# INSTRUCTIONS TO FOLLOW
From the entries below, copy exactly the lines from the one that contains "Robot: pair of" through the one that contains "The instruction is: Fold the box", both included, and only those.
***
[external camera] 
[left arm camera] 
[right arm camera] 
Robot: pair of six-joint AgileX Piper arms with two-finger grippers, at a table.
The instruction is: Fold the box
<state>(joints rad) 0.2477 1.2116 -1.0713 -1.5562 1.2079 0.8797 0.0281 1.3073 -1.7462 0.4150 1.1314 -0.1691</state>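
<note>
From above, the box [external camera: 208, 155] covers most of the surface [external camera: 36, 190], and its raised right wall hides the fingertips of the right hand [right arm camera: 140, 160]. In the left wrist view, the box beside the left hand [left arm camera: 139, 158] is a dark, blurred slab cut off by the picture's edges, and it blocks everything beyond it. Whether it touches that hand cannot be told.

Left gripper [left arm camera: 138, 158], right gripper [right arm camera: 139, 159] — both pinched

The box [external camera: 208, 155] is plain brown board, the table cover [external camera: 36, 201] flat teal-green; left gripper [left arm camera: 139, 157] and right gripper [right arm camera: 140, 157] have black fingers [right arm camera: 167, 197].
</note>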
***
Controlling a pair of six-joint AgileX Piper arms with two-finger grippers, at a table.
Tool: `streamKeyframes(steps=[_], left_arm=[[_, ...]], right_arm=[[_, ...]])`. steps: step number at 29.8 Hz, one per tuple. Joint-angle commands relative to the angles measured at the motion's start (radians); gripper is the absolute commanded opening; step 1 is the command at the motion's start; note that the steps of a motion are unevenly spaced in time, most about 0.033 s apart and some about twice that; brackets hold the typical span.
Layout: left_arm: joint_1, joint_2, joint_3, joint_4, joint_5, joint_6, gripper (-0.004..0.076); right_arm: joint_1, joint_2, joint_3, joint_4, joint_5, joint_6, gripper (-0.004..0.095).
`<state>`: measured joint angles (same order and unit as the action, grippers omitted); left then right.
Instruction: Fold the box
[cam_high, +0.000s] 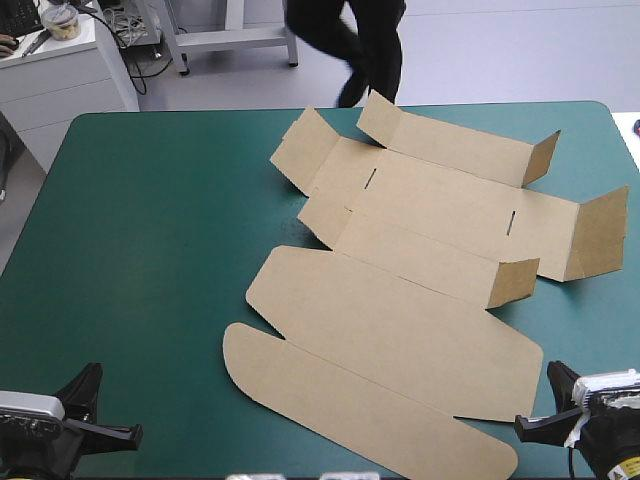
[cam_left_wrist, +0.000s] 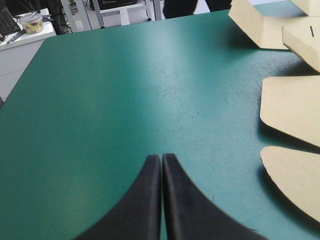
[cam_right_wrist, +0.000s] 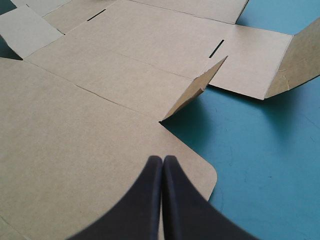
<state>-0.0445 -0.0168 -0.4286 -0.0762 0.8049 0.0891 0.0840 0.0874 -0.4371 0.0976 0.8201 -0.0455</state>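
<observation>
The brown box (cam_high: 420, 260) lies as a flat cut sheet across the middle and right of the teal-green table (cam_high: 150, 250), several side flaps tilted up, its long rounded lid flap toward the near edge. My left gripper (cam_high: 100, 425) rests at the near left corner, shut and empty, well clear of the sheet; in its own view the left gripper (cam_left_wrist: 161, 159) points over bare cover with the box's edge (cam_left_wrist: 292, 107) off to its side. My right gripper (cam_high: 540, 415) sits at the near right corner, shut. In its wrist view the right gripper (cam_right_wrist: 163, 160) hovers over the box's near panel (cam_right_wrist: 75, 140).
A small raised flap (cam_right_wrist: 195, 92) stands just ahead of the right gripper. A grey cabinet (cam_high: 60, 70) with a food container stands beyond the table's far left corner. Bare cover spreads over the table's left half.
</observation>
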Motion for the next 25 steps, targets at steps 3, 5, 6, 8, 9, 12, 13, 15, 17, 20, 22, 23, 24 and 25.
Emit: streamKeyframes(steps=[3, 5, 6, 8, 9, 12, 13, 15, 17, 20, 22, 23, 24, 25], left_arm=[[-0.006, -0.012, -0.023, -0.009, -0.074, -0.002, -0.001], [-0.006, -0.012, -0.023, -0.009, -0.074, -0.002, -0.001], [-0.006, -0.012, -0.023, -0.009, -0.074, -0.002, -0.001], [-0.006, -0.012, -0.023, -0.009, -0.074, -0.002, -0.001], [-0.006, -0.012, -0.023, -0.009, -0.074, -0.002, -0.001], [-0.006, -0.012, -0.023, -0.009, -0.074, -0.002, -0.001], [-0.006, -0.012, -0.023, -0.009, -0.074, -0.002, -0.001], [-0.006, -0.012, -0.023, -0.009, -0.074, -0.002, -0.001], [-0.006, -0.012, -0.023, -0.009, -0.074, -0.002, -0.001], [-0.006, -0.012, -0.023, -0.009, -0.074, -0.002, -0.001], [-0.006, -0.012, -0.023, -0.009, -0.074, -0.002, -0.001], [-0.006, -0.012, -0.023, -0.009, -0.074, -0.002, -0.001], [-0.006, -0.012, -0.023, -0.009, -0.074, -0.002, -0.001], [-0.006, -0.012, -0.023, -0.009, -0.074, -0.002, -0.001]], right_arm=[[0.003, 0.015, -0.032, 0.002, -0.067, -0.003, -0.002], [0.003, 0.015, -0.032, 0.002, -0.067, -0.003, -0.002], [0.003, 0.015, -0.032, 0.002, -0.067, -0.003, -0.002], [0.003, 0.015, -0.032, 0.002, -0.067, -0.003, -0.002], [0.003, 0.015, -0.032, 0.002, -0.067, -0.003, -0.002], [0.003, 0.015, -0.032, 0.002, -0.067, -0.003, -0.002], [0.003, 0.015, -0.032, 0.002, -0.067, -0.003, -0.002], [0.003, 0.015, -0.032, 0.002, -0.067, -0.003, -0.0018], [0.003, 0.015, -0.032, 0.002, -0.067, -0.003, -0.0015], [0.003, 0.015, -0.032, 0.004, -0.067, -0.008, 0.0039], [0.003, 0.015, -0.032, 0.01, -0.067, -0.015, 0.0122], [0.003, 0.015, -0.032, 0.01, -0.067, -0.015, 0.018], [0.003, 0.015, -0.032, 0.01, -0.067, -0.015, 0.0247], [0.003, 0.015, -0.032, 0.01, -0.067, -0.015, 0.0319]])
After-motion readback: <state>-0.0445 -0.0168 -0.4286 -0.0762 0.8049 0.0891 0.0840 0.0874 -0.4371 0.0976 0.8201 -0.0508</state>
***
# YOUR RESPONSE
Robot: pair of six-joint AgileX Piper arms with two-finger grippers, at a table.
The instruction is: Fold the box

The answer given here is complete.